**EXERCISE BRIEF**
Your output should be the lines from the start of the data through the line containing "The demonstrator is", exactly and nothing more.

**DATASET CONTENT**
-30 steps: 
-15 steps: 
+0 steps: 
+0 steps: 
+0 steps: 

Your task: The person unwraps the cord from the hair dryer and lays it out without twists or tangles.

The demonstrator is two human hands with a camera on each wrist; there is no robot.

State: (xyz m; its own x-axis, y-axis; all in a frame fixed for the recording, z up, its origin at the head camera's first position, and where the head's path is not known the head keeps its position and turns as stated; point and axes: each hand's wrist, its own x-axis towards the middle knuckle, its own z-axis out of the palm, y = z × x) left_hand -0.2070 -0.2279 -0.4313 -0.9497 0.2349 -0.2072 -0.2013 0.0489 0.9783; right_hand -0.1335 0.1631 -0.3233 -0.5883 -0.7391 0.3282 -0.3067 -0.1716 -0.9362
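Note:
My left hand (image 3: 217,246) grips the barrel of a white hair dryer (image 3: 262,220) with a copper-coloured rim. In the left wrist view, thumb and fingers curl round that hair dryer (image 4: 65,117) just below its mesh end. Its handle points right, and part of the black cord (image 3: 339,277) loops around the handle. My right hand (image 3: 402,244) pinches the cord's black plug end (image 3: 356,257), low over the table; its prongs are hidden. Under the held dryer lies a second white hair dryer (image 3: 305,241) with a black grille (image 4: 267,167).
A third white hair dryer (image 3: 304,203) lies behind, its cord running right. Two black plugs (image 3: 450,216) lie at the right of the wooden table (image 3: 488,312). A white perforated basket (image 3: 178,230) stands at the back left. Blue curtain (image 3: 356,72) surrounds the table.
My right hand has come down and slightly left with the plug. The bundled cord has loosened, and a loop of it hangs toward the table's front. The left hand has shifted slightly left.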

**YOUR RESPONSE**
-30 steps: 
-15 steps: 
+0 steps: 
+0 steps: 
+0 steps: 

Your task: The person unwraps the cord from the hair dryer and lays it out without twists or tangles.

The demonstrator is two human hands with a camera on each wrist; there is no robot.

Work on the exercise is now finished.